Les progrès suivent peu à peu. A partir de 1982, on traite le greffon prélevé avec des dérivés de l'endoxan, par la suite, on développera d'autres techniques de sélection positive. A un stade de plus, on a commencé à faire une autogreffe chez les patients en rémission complète, après une chimiothérapie myéloablative et/ou une irradiation corporelle totale, sans attendre la rechute. Le greffon réinjecté a été traité in vitro. Résultat : de 50 à 55 % des patients ne rechutent plus.
Une explosion après 1985.
L'autogreffe explose après 1985 et de nouvelles indications apparaissent. Bientôt, les prélèvements iliaques ne sont plus nécessaires : on commence à prendre des cellules souches circulantes prélevées par cytaphérèse, après mobilisation (on donne au patient des cytokines comme du G-CSF, après la chimiothérapie).

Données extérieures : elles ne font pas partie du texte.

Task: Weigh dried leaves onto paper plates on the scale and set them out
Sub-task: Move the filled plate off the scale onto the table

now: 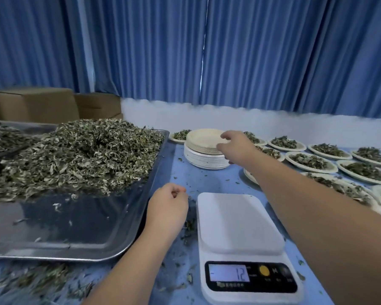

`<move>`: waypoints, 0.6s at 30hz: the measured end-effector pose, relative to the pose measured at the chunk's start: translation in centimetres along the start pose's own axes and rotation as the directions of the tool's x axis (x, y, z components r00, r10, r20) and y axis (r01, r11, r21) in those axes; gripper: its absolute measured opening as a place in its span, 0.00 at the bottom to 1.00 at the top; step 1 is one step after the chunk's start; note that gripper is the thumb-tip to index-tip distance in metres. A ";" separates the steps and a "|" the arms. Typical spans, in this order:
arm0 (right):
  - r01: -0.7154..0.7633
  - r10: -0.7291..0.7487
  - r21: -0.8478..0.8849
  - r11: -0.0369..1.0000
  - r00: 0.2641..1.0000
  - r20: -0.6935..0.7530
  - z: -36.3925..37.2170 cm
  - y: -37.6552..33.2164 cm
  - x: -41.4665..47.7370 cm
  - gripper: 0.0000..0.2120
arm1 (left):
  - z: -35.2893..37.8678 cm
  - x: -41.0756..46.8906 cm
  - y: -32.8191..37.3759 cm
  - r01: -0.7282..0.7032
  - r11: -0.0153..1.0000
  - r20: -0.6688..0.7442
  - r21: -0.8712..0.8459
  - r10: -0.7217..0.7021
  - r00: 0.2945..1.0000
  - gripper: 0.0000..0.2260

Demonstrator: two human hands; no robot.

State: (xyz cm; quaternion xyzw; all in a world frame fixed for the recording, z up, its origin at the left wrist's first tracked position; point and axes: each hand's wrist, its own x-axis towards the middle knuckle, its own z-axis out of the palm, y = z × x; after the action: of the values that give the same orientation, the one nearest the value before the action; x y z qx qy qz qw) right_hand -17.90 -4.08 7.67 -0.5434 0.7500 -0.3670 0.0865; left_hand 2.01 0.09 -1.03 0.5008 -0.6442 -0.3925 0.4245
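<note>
Even, cool, bluish light; a thin bright daylight slit shows between the pleated blue curtains (251, 51). Soft reflections on the shiny steel tray (75, 227). Wide-angle bowing at edges; lower-left corner blurred.

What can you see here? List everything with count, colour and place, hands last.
kitchen scale: one, white, front centre, platform bare, display 12.
paper plate stack: one, beige over white, behind the scale.
filled plates: over ten, pale with green leaves, right.
metal trays: two, silver, left, far one partly seen.
dried leaves: one heap, grey-green, on the near tray.
cardboard boxes: two, brown, back left.
curtains: several panels, blue, at back.
table: one, blue, leaf-strewn.
left hand: fingers curled, between tray and scale.
right hand: gripping the stack's right edge.
</note>
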 end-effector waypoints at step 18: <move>0.073 0.044 -0.448 0.891 0.968 0.246 2.0 -1.1 4.5 0.19 | 0.2 0.0 -0.1 -0.050 0.998 0.041 0.048 0.048 0.998 0.05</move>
State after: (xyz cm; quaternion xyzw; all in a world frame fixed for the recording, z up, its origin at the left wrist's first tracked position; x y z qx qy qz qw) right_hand -17.84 -9.12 8.18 -0.5960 0.7938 -0.1111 0.0481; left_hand 1.84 0.09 -1.24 0.4870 -0.6741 -0.3759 0.4088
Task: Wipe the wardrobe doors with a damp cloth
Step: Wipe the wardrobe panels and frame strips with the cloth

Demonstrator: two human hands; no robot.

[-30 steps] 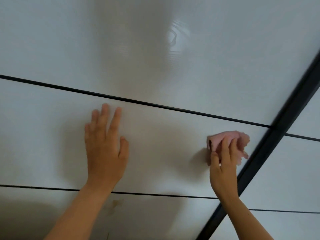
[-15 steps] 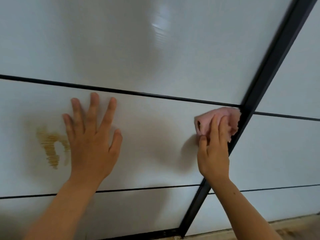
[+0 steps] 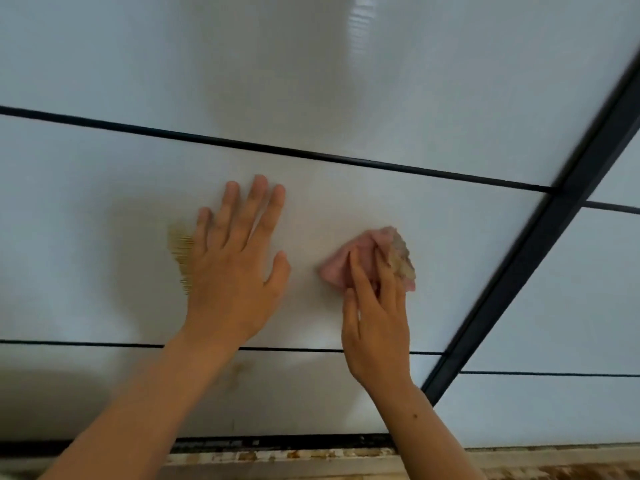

L'autogreffe continue aujourd'hui à être réalisée par prélèvement des cellules souches circulantes. Elle est utilisée dans :
– le traitement des myélomes ;
– très largement dans le traitement des lymphomes ;
– dans les leucémies aiguës, en complément des allogreffes (chacune des méthodes peut avoir des avantages) ;
– dans les maladies auto-immunes : des essais sont réalisés dans la SEP (aux Etats-Unis et en Grèce surtout, peu en France). Dans le lupus érythémateux disséminé. Le but du traitement myéloablatif est d'être immunosuppresseur. On réinjecte ensuite le greffon autologue. On peut ainsi bloquer pendant deux à trois ans l'évolution d'un LED.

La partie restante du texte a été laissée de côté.